• PROBLEM
In the records below, the line with "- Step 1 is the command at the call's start" opens the range and the line with "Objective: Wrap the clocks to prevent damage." closes it; print that range exactly and nothing else.

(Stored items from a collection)
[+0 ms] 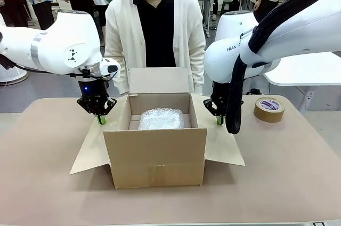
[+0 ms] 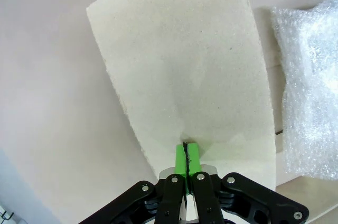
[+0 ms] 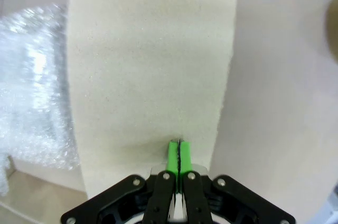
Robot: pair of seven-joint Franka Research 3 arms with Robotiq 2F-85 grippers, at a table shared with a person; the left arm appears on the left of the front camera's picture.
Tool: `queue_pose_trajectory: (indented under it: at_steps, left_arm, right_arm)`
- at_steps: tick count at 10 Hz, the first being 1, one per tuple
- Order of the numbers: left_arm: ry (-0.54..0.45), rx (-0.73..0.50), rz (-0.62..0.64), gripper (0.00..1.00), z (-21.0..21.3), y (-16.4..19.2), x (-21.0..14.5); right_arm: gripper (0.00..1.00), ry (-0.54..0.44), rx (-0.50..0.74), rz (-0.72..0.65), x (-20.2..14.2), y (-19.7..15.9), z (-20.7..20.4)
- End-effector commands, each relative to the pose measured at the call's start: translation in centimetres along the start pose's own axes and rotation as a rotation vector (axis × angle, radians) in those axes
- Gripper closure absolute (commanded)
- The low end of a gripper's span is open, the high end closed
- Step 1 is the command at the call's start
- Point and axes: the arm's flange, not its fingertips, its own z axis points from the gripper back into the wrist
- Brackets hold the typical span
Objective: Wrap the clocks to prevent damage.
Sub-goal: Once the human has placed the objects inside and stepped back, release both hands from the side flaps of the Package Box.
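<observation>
An open cardboard box (image 1: 154, 154) stands in the middle of the table. Inside it lies a bundle of bubble wrap (image 1: 161, 118), also seen in the wrist views (image 2: 309, 86) (image 3: 31, 86). No clock face shows; the clocks are hidden. My left gripper (image 1: 99, 118) hangs shut, tips down, over the box's left flap (image 1: 88, 154); its green pads (image 2: 186, 150) are pressed together just above the flap (image 2: 185, 65). My right gripper (image 1: 219, 120) is shut the same way over the right flap (image 1: 221, 143), pads (image 3: 178, 152) together close to the cardboard (image 3: 153, 55).
A roll of brown tape (image 1: 269, 109) lies at the right back of the tan table (image 1: 42, 183). A person in a white cardigan (image 1: 154, 29) stands behind the box's raised back flap (image 1: 159, 80). Other people stand farther back.
</observation>
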Motion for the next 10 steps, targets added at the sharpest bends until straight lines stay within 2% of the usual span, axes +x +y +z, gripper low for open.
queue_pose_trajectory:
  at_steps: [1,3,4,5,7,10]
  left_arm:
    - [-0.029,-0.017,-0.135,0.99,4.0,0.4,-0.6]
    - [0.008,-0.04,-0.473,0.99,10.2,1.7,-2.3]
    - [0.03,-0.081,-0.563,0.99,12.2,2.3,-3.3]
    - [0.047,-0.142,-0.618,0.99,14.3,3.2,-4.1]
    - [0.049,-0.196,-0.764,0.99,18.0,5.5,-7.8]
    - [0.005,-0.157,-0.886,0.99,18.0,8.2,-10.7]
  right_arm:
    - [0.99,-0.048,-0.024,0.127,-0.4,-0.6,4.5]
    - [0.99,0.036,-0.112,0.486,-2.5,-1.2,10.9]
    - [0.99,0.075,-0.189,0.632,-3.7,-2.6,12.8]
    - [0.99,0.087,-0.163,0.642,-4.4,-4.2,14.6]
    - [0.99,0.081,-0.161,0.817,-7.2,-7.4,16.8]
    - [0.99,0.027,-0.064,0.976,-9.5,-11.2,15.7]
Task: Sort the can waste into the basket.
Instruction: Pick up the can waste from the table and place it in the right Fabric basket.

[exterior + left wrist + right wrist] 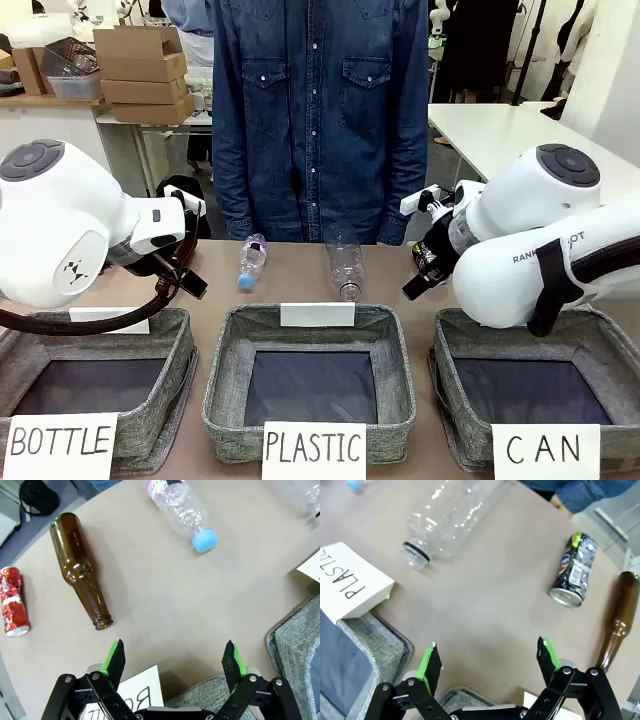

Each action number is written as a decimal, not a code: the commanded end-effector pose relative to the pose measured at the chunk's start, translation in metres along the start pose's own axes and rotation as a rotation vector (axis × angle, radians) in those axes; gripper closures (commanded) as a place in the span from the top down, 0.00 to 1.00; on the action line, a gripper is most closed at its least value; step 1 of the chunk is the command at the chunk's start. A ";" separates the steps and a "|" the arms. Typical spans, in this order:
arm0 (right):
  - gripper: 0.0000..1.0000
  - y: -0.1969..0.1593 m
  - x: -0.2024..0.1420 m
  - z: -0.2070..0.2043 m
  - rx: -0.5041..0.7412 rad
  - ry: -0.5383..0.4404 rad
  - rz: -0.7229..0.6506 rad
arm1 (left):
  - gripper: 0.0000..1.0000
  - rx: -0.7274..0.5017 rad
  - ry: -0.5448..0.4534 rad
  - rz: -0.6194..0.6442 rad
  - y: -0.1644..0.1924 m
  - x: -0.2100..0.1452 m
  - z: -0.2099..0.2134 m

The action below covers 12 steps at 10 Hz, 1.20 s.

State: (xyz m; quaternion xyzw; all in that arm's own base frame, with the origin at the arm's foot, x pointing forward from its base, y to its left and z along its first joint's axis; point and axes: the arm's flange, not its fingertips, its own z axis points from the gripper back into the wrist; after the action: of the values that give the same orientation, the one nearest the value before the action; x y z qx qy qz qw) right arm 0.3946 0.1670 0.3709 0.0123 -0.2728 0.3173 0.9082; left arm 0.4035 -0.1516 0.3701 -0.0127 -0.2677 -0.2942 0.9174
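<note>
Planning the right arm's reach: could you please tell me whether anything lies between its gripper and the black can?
Nothing visible does: only bare table lies between the open right gripper and the black can. A brown bottle lies beside the can, apart from it and off that line.

We've got the dented red can (14, 601) lying on its side near the table edge. The black can (574, 570) is on its side too. The grey CAN basket (600, 335) sits upright with its dark base showing.
</note>
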 end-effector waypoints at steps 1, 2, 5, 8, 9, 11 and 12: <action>1.00 0.000 0.000 0.000 0.000 0.000 0.000 | 1.00 0.000 0.000 0.000 0.000 0.000 0.000; 1.00 0.000 0.000 0.000 0.000 0.000 0.000 | 1.00 0.000 0.000 0.000 0.000 0.000 0.000; 1.00 0.000 0.000 0.000 0.000 0.000 0.000 | 1.00 0.000 0.000 0.000 0.000 0.000 0.000; 1.00 0.000 0.000 0.000 0.000 0.000 0.000 | 1.00 0.000 0.000 0.000 0.000 0.000 0.000; 1.00 0.000 0.000 0.000 0.000 0.000 0.000 | 1.00 0.000 0.000 0.000 0.000 0.000 0.000; 1.00 0.000 0.000 0.000 0.000 0.000 0.000 | 1.00 0.000 0.000 0.000 0.000 0.000 0.000; 1.00 0.000 0.000 0.000 0.000 0.000 0.000 | 1.00 0.000 0.000 0.000 0.000 0.000 0.000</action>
State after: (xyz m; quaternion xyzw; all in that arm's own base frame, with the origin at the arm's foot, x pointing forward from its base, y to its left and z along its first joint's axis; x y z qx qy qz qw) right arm 0.3946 0.1670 0.3709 0.0121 -0.2728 0.3174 0.9081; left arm 0.4035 -0.1515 0.3701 -0.0127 -0.2677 -0.2941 0.9174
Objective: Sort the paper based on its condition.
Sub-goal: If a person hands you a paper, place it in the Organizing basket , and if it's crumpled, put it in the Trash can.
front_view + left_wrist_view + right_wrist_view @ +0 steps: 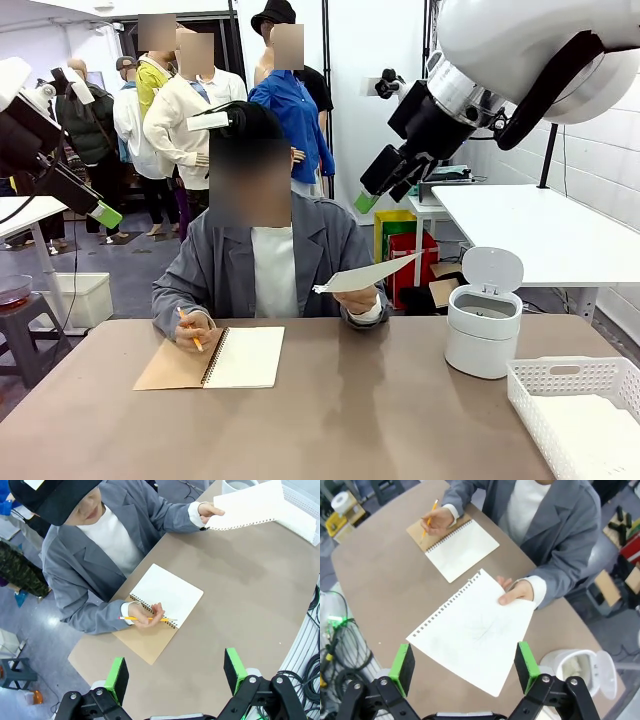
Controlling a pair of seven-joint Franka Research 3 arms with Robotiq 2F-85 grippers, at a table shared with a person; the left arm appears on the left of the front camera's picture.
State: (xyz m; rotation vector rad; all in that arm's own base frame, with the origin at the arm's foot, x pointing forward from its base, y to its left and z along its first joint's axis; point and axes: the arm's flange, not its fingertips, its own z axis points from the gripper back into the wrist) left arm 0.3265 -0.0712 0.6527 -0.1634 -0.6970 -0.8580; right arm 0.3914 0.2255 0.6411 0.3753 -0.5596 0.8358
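Observation:
The person across the table holds up a smooth white sheet of paper (365, 275) with a perforated edge in one hand, above the tabletop. In the right wrist view the paper (475, 630) lies just beyond my right gripper (465, 662), which is open with nothing between its green pads. My right gripper (368, 200) hangs high over the person's raised hand. My left gripper (176, 675) is open and empty too, high above the table's left side (105, 213). The paper (250, 507) also shows far off in the left wrist view.
A spiral notebook (215, 358) lies open before the person, whose other hand (192, 330) holds a pencil on it. A white lidded bin (483, 325) with its lid up stands at the right. A white mesh basket (570, 368) sits at the near right corner.

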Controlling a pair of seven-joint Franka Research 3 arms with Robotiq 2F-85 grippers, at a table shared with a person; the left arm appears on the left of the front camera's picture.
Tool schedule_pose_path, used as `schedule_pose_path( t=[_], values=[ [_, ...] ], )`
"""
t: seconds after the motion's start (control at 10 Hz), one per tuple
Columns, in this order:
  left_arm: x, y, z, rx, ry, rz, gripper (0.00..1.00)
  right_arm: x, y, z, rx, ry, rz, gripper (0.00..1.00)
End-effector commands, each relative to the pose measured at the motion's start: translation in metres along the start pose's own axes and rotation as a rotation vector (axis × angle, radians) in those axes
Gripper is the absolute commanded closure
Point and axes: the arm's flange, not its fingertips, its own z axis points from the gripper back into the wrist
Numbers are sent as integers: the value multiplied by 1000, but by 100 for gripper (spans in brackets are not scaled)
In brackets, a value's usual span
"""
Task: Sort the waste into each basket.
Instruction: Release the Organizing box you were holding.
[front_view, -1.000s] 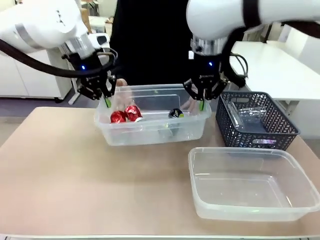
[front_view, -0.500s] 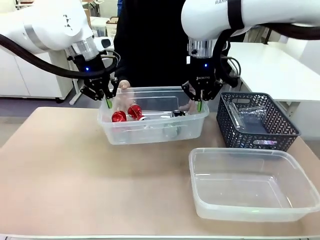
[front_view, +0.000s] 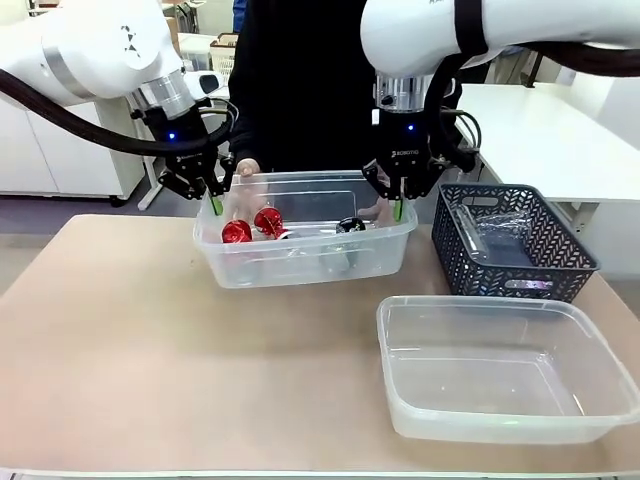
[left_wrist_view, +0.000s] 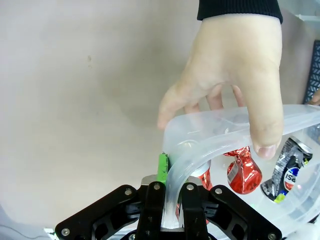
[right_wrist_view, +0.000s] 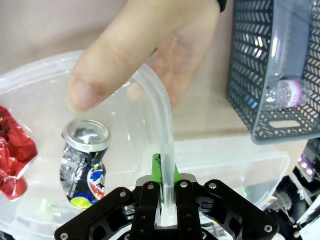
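Two red cans (front_view: 237, 232), clear tub (front_view: 300, 265), left end effector (front_view: 213, 203), right end effector (front_view: 398, 208) gripping rim

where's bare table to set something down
Widest bare patch: the table left of the can tub and the empty tub, down to the near edge. A narrow strip runs between the tubs. Crowded: far right, where the mesh basket nears the empty tub, and the can tub's rim, taken by the left end effector, the right end effector and the person's hands.
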Motion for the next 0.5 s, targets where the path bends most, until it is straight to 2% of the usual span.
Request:
schedule_pose_path(
  t=[0.0, 0.1, 0.2, 0.3, 0.4],
  values=[
    [3, -5, 3, -37, 21, -54, 38, -6, -25, 8, 63, -106, -26, 73],
    [5, -11, 7, -42, 5, -64, 38, -11, -34, 10, 101, -138, -51, 39],
    [5, -15, 10, -50, -3, -67, 0, -15, -37, 11, 117, -193, -77, 17],
    [4, -17, 12, -60, -1, -82, 33, -15, -39, 11, 147, -240, -64, 0],
    [0, -19, 16, -49, -9, -85, 0, -17, -43, 13, 190, -281, -62, 0]
  ],
)
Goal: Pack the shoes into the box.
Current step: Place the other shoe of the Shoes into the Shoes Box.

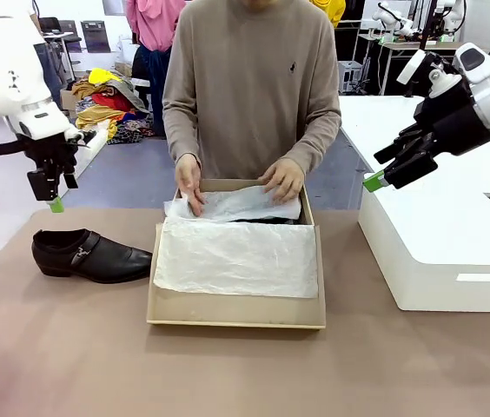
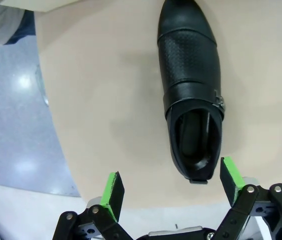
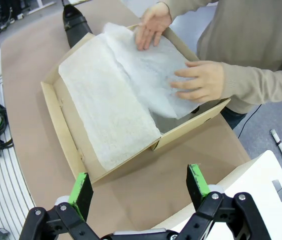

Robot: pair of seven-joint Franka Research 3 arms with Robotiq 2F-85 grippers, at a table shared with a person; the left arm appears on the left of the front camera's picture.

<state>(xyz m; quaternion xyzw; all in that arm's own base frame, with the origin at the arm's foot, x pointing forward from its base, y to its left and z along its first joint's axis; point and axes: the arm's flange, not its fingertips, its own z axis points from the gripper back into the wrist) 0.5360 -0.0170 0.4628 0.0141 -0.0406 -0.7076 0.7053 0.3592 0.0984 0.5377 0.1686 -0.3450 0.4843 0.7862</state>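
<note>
One glossy black shoe (image 1: pixel 89 254) lies on its sole on the brown table, left of the tan cardboard box (image 1: pixel 236 314). My left gripper (image 1: pixel 55 198) hangs open above and behind that shoe. In the left wrist view the shoe (image 2: pixel 191 100) lies ahead of the open fingers (image 2: pixel 113 192), its heel nearest them. White tissue paper (image 1: pixel 236 256) covers the inside of the box. A person's hands (image 1: pixel 281 179) press the tissue at the far end. My right gripper (image 1: pixel 380 178) is open in the air right of the box (image 3: pixel 66 125), over the white block.
A large white block (image 1: pixel 440 248) stands right of the box, under my right arm. The person stands at the far edge of the table. Bare brown tabletop (image 1: pixel 228 373) stretches in front of the box. Clothes lie piled on the floor far behind.
</note>
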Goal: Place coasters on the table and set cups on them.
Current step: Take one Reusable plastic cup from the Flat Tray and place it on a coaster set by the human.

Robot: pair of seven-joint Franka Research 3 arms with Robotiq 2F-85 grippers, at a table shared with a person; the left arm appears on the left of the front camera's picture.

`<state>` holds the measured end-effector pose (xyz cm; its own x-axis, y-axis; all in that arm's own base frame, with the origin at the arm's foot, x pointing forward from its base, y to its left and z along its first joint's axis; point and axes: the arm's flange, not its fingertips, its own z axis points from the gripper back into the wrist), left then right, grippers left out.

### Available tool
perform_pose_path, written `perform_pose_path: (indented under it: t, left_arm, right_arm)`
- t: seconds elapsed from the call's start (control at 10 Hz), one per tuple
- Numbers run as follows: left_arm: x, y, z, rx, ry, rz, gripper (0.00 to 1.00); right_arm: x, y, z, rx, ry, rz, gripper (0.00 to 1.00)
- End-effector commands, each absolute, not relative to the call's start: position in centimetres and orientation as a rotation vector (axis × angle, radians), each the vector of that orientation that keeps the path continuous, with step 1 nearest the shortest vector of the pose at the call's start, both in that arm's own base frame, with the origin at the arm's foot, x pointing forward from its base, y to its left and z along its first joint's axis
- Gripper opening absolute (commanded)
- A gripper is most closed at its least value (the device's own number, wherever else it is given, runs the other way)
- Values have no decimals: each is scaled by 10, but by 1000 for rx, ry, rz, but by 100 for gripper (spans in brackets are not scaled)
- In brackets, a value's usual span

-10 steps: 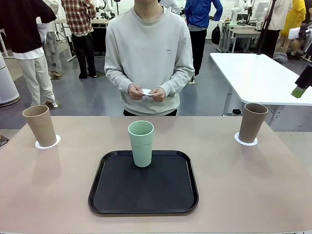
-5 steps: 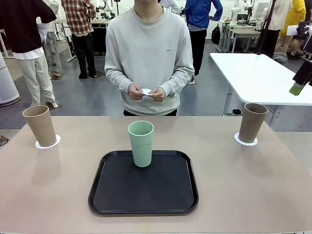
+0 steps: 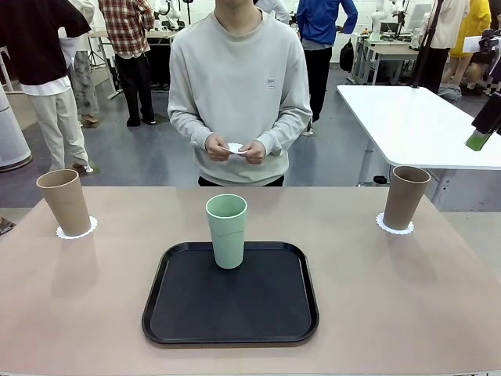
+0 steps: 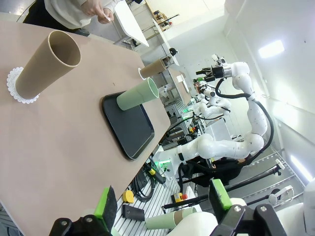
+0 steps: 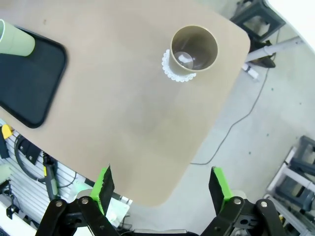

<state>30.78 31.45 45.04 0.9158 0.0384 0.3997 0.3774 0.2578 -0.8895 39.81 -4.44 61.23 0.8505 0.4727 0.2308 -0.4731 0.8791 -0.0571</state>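
— Where are our grippers?

— Our left gripper (image 4: 162, 199) is off the left end of the table (image 3: 391, 305), looking along it. Its fingers are spread wide with nothing between them. Our right gripper (image 5: 161, 189) hangs high over the right end, looking straight down, and its fingers are just as wide apart and empty.

— And the cups?

— We see three, all upright. The left cup (image 3: 65, 202), a tan one, stands on the left coaster (image 3: 77, 230) near the far left corner, with the scalloped edge showing around its base. The right cup (image 3: 406, 197), also tan, sits on the right coaster (image 3: 394, 226) near the far right corner. From above, that coaster pokes out more on one side than the other, so the cup is a little off centre.

— The green cup?

— The green cup (image 3: 226, 230) stands on the far part of the black tray (image 3: 230, 313) in the middle of the table, with no coaster under it.

— Do we see a third coaster?

— Perhaps. The person (image 3: 239, 78) stands at the far side with both hands (image 3: 252, 151) together at the waist, pinching a small white disc (image 3: 235, 147). It looks to us like a coaster, but it is too small to be sure.
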Motion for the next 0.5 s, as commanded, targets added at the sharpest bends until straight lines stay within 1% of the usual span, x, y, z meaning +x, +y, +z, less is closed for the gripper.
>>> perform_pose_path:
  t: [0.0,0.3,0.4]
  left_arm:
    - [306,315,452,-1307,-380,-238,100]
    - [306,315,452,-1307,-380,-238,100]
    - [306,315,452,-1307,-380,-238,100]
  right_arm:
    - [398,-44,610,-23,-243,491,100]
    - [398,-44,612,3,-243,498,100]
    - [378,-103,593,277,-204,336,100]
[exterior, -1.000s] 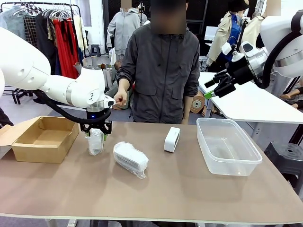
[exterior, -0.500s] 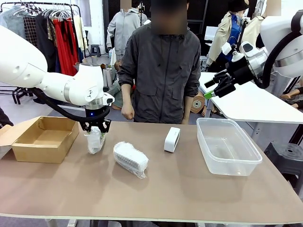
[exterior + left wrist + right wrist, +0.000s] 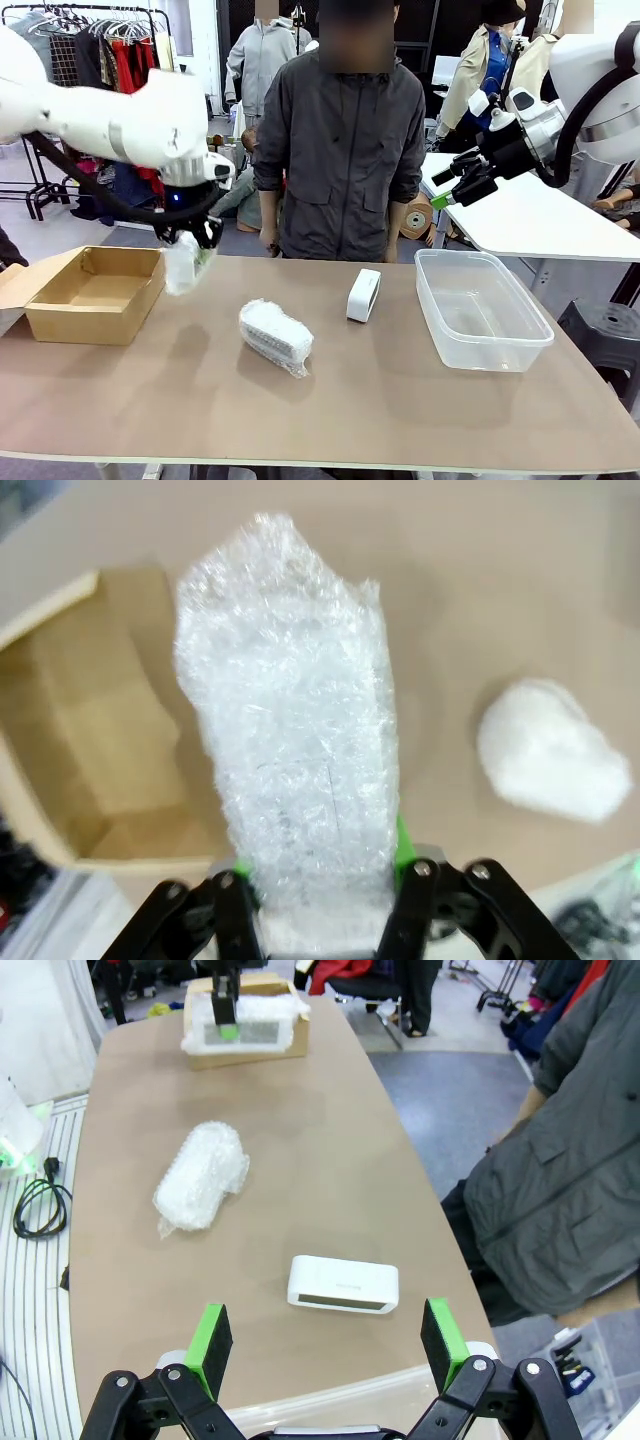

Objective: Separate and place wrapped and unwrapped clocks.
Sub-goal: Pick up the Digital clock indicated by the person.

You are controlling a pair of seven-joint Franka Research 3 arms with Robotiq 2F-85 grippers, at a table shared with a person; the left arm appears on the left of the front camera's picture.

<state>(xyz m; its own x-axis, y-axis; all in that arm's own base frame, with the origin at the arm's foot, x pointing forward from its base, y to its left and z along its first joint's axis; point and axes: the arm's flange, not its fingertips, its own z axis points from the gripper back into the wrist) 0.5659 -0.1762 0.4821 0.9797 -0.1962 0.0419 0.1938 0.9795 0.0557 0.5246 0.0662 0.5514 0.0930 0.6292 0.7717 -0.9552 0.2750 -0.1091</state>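
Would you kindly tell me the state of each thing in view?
Left gripper: shut on wrapped clock, airborne.
Right gripper: open, empty.
Second wrapped clock: lying on table.
Bare clock: standing on edge.
Cardboard box: open, empty.
Plastic tub: lidless, empty.

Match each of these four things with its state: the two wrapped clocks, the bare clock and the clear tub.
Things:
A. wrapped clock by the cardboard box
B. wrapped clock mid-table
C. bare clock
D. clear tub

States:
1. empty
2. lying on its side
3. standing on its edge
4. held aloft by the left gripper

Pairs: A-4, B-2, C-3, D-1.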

• YOUR SOLUTION
- Step 1 is the command at the call's start
- Point and axes: the arm's flange, not its fingertips, its own z axis points from the gripper back into the wrist
- Brackets hold the typical span
Objective: Wrap the clocks to prevent damage.

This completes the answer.